#### WHAT IS REQUIRED:
In the records, find each line where "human" occurs, and copy it.
=== Begin Enclosure ===
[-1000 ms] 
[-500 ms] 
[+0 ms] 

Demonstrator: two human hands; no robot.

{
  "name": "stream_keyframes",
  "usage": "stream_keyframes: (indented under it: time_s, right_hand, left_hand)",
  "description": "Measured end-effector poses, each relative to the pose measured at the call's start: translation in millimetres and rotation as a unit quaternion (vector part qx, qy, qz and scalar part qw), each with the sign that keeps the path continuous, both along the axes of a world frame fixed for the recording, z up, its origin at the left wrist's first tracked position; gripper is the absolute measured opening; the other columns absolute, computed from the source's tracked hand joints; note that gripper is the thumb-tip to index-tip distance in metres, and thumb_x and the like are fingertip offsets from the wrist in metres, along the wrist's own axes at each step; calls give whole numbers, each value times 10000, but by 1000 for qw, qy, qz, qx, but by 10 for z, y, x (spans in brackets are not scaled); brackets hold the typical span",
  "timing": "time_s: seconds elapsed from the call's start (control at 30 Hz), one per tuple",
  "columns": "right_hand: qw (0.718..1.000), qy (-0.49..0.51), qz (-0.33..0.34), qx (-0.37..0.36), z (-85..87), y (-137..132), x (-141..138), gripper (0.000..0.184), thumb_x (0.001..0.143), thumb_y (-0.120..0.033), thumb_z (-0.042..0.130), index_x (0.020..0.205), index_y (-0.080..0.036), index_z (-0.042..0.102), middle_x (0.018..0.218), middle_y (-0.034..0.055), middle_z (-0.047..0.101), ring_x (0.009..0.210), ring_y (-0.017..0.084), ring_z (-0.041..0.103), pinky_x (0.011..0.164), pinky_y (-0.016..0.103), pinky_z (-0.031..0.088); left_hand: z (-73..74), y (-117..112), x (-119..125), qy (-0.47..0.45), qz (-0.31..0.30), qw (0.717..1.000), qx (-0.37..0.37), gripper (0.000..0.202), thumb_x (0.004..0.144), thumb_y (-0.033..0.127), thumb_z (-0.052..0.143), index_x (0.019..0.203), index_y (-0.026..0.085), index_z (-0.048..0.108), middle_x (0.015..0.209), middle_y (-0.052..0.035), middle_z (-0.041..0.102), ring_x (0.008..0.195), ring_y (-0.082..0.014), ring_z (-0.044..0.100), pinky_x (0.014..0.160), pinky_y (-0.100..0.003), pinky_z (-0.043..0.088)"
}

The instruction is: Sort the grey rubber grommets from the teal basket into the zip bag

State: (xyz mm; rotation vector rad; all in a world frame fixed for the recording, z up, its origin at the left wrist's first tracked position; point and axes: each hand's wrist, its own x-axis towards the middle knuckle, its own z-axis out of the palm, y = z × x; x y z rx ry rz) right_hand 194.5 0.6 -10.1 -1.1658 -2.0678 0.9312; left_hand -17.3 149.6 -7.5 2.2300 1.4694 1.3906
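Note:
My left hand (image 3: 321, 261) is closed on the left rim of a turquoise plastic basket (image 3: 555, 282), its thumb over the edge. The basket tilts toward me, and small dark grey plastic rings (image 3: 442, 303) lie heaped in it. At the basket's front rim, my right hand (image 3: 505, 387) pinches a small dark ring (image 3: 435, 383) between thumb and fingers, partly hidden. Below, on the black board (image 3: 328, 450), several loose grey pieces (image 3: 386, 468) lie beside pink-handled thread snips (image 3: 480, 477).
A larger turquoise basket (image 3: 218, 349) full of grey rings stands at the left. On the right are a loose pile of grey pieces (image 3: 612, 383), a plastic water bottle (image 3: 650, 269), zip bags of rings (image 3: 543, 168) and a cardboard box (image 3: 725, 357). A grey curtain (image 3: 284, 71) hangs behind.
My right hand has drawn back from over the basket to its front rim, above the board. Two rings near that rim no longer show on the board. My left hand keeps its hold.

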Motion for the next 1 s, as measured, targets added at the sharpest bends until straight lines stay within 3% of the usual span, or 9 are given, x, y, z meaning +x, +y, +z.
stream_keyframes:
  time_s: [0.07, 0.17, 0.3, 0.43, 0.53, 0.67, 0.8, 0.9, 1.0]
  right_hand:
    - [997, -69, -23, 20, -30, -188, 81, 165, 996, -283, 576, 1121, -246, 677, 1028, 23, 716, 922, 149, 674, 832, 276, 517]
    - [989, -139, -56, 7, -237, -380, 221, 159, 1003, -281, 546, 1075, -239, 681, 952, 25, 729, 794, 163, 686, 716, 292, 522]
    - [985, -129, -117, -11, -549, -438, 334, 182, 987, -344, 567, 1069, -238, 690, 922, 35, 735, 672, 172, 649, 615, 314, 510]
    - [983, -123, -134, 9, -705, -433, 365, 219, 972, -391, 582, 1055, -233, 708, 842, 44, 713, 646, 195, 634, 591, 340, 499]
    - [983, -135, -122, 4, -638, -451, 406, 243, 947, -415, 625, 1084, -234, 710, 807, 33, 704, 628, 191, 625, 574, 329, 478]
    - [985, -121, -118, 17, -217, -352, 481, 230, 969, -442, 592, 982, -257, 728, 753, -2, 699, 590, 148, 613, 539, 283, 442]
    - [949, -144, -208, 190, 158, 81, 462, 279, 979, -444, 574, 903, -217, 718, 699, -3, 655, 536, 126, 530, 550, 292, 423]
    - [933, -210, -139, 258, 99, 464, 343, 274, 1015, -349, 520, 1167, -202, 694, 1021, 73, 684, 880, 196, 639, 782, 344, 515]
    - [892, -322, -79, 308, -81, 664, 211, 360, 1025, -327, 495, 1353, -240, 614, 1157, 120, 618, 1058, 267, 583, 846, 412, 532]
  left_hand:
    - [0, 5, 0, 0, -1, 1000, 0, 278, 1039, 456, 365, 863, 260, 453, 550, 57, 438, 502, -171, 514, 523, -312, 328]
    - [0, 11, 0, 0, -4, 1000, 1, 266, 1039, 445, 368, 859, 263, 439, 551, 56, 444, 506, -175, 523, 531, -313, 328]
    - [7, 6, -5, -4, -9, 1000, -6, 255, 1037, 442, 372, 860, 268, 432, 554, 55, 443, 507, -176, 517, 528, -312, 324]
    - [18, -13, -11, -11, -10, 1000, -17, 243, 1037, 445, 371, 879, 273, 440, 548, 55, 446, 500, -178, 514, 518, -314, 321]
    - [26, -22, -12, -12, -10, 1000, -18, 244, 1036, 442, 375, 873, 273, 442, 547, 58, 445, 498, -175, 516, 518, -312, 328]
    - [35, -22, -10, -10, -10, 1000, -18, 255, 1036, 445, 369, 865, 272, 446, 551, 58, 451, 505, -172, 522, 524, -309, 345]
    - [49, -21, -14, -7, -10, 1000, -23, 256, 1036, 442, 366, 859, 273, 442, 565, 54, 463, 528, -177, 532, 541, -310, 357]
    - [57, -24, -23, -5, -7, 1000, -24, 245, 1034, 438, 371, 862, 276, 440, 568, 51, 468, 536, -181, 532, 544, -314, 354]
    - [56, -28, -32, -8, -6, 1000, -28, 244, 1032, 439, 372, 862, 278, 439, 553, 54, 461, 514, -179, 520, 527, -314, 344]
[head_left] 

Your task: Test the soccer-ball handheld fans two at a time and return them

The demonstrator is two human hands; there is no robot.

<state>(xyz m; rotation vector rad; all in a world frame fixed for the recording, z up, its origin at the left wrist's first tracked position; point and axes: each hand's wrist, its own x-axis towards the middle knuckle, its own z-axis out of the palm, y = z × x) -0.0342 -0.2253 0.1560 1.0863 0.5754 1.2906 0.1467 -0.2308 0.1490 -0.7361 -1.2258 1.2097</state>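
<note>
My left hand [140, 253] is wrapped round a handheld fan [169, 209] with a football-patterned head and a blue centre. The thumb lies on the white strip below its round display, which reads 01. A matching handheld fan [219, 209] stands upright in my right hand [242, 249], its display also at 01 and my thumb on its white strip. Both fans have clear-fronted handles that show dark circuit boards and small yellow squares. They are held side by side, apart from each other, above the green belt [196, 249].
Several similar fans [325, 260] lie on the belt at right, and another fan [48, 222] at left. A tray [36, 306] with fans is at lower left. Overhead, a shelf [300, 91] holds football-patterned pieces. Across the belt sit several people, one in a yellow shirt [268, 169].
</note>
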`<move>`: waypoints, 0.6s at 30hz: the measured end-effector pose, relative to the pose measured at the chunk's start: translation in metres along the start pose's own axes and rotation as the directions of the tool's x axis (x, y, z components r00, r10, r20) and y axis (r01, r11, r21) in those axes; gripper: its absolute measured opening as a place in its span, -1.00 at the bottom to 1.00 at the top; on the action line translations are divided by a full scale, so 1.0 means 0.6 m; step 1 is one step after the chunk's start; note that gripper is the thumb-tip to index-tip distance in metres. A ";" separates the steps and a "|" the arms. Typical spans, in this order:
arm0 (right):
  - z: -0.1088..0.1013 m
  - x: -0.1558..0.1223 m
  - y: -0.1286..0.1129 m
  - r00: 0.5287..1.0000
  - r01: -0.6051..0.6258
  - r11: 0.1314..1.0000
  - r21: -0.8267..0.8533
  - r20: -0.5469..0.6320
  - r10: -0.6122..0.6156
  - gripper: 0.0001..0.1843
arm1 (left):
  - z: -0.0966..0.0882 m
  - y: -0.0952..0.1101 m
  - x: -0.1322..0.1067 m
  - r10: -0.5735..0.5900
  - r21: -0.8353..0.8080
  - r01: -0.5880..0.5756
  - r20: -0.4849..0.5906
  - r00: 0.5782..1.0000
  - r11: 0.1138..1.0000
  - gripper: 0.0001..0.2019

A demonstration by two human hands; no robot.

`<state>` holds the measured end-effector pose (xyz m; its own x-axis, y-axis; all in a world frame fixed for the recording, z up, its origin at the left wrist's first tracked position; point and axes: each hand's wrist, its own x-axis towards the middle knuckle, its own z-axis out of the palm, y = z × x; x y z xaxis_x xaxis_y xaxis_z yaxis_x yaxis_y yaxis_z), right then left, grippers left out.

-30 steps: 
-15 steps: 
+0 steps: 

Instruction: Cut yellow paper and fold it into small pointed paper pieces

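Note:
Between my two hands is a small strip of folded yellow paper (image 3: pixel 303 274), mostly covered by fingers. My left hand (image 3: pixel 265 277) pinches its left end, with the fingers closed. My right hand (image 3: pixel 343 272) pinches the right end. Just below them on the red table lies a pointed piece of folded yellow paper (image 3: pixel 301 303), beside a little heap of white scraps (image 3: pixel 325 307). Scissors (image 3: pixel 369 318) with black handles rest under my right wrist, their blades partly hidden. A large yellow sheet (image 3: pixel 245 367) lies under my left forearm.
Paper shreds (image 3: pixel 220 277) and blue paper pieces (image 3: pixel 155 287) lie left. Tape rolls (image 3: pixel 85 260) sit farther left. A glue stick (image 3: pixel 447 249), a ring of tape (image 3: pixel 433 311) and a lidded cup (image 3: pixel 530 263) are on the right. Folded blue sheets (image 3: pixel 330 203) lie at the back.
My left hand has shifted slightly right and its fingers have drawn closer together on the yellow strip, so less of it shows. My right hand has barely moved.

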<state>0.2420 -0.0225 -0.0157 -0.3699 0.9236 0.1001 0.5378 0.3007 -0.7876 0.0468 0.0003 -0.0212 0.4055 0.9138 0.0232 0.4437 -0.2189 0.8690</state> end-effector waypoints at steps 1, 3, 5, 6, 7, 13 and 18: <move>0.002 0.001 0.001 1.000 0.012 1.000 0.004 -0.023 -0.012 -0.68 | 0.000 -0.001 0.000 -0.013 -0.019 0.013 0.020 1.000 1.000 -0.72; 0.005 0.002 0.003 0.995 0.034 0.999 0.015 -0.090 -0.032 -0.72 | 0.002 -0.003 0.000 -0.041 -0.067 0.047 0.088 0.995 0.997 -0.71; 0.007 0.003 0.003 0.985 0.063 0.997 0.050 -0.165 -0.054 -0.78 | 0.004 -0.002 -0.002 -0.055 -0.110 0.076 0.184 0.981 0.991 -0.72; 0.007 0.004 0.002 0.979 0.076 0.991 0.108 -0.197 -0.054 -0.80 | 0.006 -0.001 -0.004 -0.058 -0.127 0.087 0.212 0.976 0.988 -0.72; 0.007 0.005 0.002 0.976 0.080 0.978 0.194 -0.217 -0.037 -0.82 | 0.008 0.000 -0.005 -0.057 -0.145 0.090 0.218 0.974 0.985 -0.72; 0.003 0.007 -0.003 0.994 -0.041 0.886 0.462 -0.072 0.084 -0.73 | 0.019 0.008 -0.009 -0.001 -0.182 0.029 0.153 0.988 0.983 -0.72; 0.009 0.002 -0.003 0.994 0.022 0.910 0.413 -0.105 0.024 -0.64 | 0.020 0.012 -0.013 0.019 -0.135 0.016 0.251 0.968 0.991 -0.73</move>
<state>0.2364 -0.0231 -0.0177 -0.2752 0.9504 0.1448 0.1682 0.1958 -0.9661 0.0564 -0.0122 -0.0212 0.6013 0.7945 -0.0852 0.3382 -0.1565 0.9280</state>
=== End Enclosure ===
#### OUTPUT BELOW:
Demonstrator: two human hands; no robot.
The demonstrator is two human hands; there is no robot.
A demonstration by two human hands; no robot.

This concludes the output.